_Task details_
The answer consists solely of the listing's lines from the first through the line containing "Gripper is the", each reproduced exactly.

———

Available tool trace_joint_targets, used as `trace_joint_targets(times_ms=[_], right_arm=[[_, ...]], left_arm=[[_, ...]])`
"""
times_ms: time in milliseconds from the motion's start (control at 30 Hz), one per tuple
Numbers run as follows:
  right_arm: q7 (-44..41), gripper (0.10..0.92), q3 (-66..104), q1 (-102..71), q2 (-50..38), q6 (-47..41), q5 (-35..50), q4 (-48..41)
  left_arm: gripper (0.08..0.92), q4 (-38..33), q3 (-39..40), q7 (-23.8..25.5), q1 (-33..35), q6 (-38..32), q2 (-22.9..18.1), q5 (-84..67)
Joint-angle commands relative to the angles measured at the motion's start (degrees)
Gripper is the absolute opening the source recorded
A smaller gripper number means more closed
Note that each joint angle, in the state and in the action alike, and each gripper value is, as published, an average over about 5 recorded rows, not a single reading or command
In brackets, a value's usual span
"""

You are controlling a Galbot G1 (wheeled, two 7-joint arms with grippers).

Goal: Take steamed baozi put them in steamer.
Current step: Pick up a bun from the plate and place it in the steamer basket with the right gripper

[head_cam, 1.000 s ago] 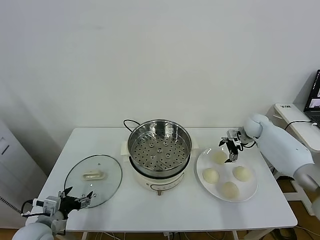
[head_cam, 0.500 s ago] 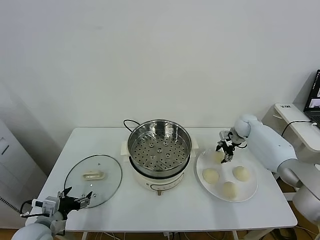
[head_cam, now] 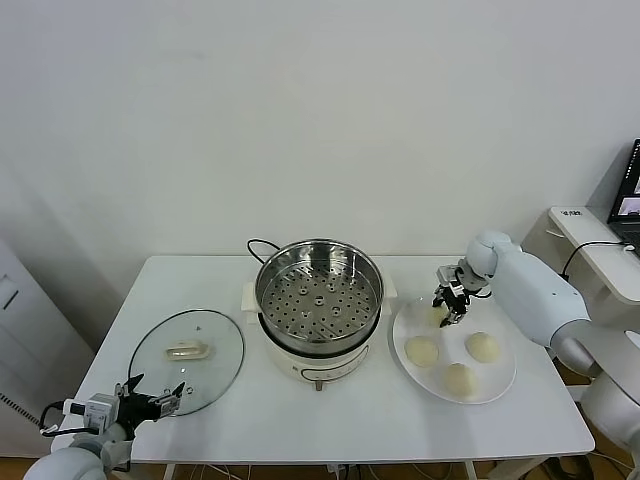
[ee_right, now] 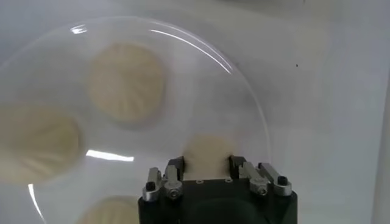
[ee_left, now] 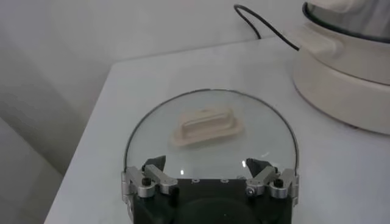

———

_Response to this exercise_
Available tool trace_joint_targets, used as `trace_joint_targets(times_ms=[_], right_arm=[[_, ...]], left_arm=[[_, ...]])`
"""
times_ms: time in milliseconds from the motion's start (control at 30 Hz), one per tuple
Numbers run as follows:
  right_arm: q7 (-44..41), gripper (0.10..0.92), q3 (-66..104), q1 (-102..71), q2 (-50..38), q6 (-47..41), q5 (-35..50), q4 (-48..41)
  left_arm: gripper (0.08..0.92), q4 (-38..33), q3 (-39..40), q7 (-23.8..25.5), q1 (-33..35), q6 (-38..32), q2 (-22.9..18.1), q5 (-84..67)
Joint-angle commands relative to the angles measured at the motion's start (degrees)
Gripper is the absolute opening the source recorded

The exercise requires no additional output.